* _TASK DETAILS_
The lines below from the one with "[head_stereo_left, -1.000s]" up to and including the one with "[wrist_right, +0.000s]" are what you should set down, exactly and without pictures.
[RECORDS PROVIDED Boundary: Start]
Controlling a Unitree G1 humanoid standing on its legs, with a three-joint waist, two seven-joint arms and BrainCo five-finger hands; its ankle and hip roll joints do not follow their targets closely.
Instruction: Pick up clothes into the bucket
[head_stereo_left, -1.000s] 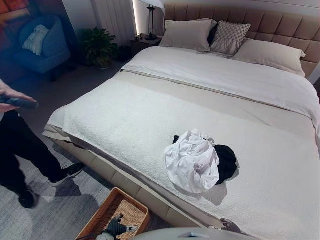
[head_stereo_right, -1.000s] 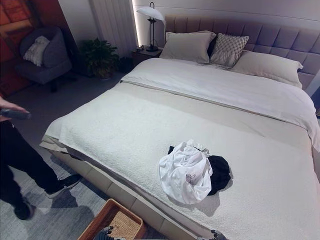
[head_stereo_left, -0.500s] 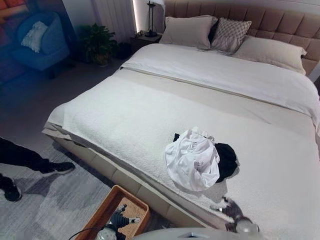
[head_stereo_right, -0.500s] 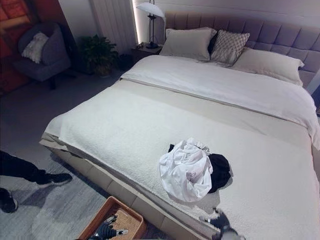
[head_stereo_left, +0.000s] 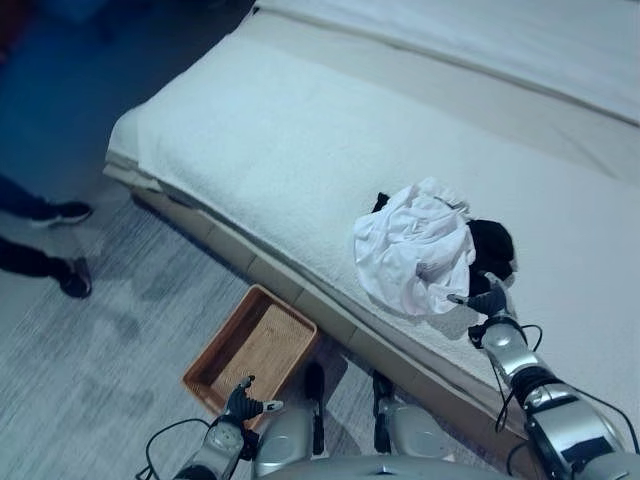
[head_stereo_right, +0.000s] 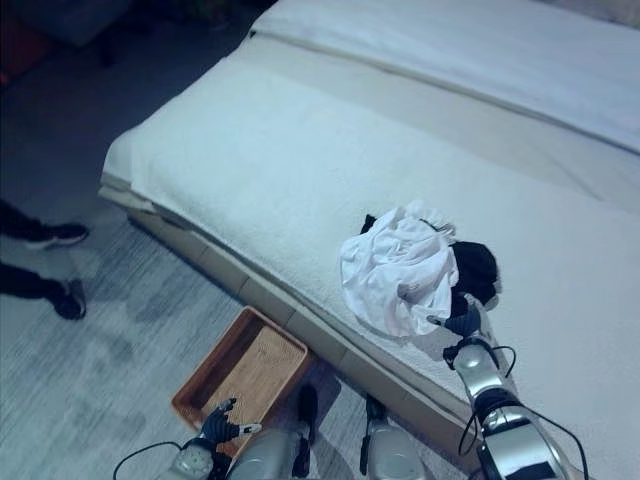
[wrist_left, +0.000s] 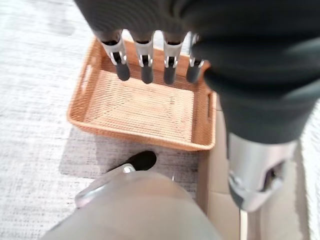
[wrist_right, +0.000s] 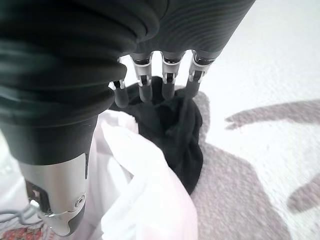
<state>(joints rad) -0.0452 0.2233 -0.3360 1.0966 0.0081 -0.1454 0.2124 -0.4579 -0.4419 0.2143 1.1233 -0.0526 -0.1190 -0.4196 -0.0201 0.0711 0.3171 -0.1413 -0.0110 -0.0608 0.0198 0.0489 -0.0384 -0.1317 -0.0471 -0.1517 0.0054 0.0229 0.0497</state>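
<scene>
A crumpled white garment (head_stereo_left: 415, 245) lies on the bed's cream blanket near its front edge, with a black garment (head_stereo_left: 492, 245) tucked against its right side. My right hand (head_stereo_left: 488, 300) is at the pile's near right edge. Its straight fingers (wrist_right: 165, 82) hang open just over the black garment (wrist_right: 180, 135), beside the white garment (wrist_right: 145, 200). A shallow wicker basket (head_stereo_left: 222, 333) sits on the floor below the bed's edge. Down by its near corner my left hand (head_stereo_left: 243, 402) hovers, its fingers (wrist_left: 145, 60) open above the basket's rim (wrist_left: 135, 140), holding nothing.
The bed (head_stereo_left: 300, 110) spans the upper right, its side rail (head_stereo_left: 290, 285) running diagonally just behind the basket. A person's legs and shoes (head_stereo_left: 60, 275) stand on the grey carpet at the far left. Carpet lies open between them and the basket.
The camera has tilted down, shifting the whole scene. My right hand has reached forward from the bed's edge up to the clothes pile. The person has stepped further left.
</scene>
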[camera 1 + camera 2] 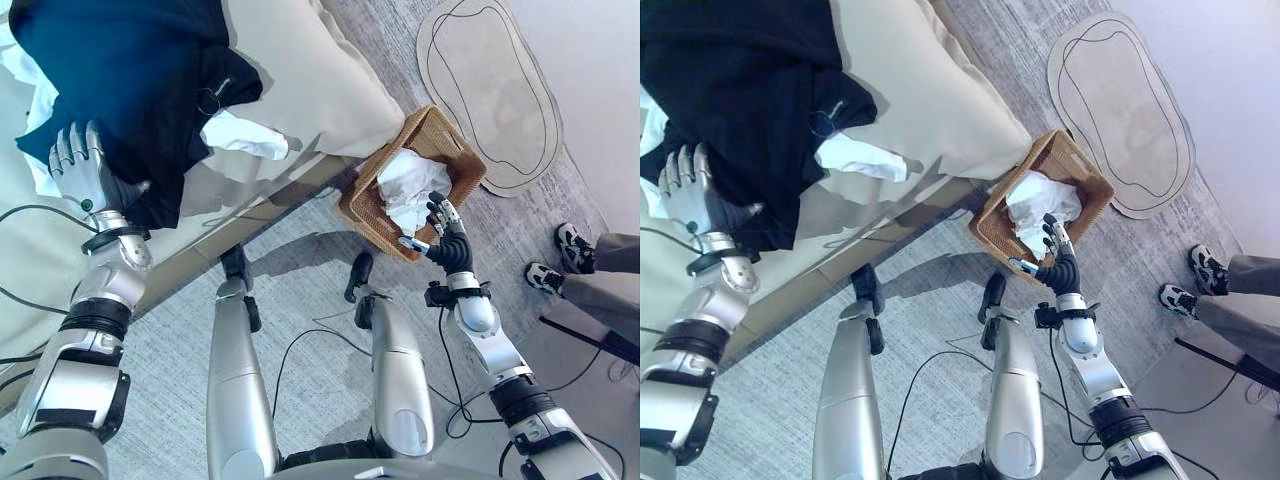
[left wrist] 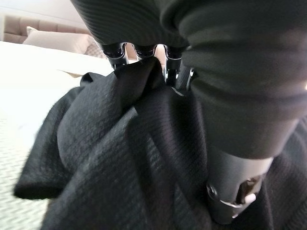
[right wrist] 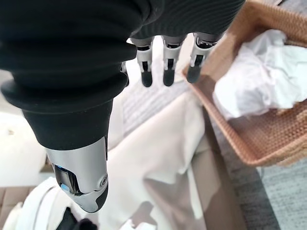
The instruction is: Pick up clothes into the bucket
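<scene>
A large black garment (image 1: 130, 70) lies spread on the bed, with a white cloth (image 1: 245, 135) showing under its edge. My left hand (image 1: 85, 165) rests on the garment's near edge, fingers straight and pressed into the black fabric (image 2: 120, 158). A brown wicker basket (image 1: 455, 150) stands on the floor beside the bed and holds a crumpled white cloth (image 1: 410, 185). My right hand (image 1: 445, 240) hovers just in front of the basket, open and holding nothing; its straight fingers (image 3: 165, 67) point past the basket's rim (image 3: 268, 139).
The bed's beige cover (image 1: 310, 80) hangs down next to the basket. An oval rug (image 1: 495, 90) lies on the grey carpet beyond it. A person's shoes (image 1: 570, 245) and trouser legs stand at the right.
</scene>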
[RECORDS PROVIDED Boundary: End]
* _RESPONSE TO THE EXERCISE_
[head_stereo_left, -1.000s] 
[head_stereo_right, -1.000s] 
[head_stereo_left, -0.500s] 
[head_stereo_right, -0.500s] 
[head_stereo_left, +0.000s] 
[head_stereo_right, +0.000s] 
[wrist_left, +0.000s] 
[wrist_right, +0.000s] 

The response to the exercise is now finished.